Troisièmement, le cas souligne l’importance d’une coordination attentive entre spécialistes pour les patients aux antécédents médicaux complexes. Les antécédents cancéreux, les traitements psychiatriques et l’histoire chirurgicale de ce patient ont tous contribué au défi diagnostique.

Enfin, il montre qu’il faut considérer les infections rares mais graves chez les patients présentant des symptômes neurologiques inexpliqués, particulièrement lorsqu’ils ont des conditions ou des traitements affectant la fonction immunitaire.

Limites

Ce cas clinique présente plusieurs limites à prendre en compte. En tant qu’étude de cas unique, il représente l’expérience d’un patient et peut ne pas s’appliquer à tous les patients présentant des symptômes similaires. La démarche diagnostique a pris du temps, et l’état du patient s’est significativement détérioré avant que le diagnostic final ne soit confirmé.

La présence du stimulateur du nerf vague a empêché la réalisation d’une IRM, qui aurait pu fournir des informations supplémentaires plus tôt. De plus, les multiples conditions médicales et traitements du patient ont créé un tableau clinique complexe, rendant difficile l’isolement des facteurs contributifs individuels.

Enfin, le rapport ne fournit pas d’informations de suivi à long terme, donc nous ignorons comment le patient a répondu au traitement et quel a été son devenir.

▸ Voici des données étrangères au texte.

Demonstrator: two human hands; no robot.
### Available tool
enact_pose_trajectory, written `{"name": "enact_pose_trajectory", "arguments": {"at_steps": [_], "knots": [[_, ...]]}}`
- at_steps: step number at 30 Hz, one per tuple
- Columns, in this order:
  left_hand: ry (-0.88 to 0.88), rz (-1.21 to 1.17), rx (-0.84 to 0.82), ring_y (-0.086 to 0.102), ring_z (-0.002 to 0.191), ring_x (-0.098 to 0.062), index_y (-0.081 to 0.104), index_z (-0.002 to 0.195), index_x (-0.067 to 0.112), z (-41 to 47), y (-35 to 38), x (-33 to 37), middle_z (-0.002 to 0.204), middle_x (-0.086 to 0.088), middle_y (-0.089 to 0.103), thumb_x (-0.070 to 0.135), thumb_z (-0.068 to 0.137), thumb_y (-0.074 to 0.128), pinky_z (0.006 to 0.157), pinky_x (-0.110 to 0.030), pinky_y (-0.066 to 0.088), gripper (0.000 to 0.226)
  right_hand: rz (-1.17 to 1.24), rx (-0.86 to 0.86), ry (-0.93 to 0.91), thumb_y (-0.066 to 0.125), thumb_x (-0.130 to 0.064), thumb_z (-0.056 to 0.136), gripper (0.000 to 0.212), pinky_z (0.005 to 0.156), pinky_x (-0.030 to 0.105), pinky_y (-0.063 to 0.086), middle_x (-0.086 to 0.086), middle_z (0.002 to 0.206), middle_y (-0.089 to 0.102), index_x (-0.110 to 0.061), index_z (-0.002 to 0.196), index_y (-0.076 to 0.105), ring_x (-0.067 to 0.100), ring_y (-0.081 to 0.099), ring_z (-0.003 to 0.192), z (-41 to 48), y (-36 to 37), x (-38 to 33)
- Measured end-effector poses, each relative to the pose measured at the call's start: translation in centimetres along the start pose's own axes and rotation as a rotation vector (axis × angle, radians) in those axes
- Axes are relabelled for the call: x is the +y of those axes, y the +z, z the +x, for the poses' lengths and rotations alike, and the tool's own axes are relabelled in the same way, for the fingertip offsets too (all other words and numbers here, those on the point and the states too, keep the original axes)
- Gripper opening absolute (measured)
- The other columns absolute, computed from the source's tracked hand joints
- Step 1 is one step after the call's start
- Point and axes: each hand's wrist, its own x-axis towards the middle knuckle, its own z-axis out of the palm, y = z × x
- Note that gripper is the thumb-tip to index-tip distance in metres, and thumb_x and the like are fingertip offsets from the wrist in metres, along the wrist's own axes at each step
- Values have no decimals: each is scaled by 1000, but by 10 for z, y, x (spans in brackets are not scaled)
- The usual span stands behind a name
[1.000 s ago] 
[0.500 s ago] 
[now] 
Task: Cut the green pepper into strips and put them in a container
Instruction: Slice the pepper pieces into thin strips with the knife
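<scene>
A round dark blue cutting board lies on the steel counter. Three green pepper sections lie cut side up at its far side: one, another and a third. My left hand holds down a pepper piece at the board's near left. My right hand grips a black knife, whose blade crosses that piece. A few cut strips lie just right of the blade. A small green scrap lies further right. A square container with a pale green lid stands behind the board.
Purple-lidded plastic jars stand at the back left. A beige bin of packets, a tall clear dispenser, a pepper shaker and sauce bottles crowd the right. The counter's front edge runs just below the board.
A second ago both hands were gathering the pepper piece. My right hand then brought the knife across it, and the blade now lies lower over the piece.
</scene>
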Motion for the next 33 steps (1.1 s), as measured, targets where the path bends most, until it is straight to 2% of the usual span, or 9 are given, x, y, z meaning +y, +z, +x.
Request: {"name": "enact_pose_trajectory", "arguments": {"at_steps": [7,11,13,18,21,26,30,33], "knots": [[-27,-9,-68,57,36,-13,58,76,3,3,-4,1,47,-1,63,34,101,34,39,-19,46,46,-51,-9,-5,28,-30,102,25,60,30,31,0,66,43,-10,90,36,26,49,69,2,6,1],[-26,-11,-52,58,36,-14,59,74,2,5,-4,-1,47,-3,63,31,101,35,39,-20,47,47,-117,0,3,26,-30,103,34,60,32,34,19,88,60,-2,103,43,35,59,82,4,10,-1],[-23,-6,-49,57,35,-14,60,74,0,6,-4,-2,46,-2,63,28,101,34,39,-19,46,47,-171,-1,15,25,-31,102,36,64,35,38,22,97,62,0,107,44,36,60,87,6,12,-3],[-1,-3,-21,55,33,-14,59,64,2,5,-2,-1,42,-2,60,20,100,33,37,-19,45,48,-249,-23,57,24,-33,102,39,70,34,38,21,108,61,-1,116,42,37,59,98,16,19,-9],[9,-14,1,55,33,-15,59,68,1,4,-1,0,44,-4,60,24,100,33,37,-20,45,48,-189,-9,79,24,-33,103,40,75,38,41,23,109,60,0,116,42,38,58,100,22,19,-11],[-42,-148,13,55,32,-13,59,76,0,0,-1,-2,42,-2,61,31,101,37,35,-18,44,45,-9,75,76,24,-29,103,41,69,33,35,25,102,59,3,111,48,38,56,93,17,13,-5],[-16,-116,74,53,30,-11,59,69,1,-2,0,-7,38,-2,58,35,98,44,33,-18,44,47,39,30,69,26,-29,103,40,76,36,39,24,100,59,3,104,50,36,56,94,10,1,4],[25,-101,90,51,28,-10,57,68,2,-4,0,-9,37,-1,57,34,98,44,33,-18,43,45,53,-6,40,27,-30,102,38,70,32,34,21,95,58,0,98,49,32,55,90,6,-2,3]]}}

Recommandations aux patients

Sur la base de ce cas, les patients devraient considérer plusieurs recommandations importantes. Si vous présentez une perte de poids inexpliquée (surtout une perte rapide de 5 kg ou plus sans effort), une fatigue persistante ou des modifications des fonctions mentales, consultez rapidement un médecin.

Les patients aux antécédents médicaux complexes devraient s’assurer que tous leurs médecins connaissent l’ensemble de leurs conditions et traitements. Ceci est particulièrement important pour les patients avec :

  • Antécédents de cancer ou de traitements anticancéreux
  • Troubles et traitements de santé mentale
  • Chirurgie bariatrique antérieure
  • Multiples pathologies chroniques

Si vous avez des conditions ou prenez des médicaments affectant votre système immunitaire, soyez vigilant aux signes d’infection, incluant céphalées persistantes, fièvre ou modifications de l’état mental. Ne supposez pas que les symptômes sont simplement des effets secondaires de vos conditions ou traitements existants.

Enfin, insistez pour une évaluation approfondie lorsque les symptômes sont incompréhensibles ou ne s’améliorent pas avec les traitements initiaux. Les cas complexes nécessitent souvent du temps, de multiples examens et une collaboration entre spécialistes pour parvenir au diagnostic correct.

Informations sur la source

Titre original de l’article : Cas 13-2025 : Un homme de 70 ans avec amaigrissement, faiblesse et anorexie

Auteurs : Matthew G. Gartland, Anthony R. Russo, Samuel C.D. Cartmell, John S. Albin, Daniel Restrepo

Publication : The New England Journal of Medicine, 8 mai 2025

DOI : 10.1056/NEJMcpc2412518

Cet article adapté aux patients est basé sur une recherche évaluée par les pairs de la série « Case Records of the Massachusetts General Hospital ».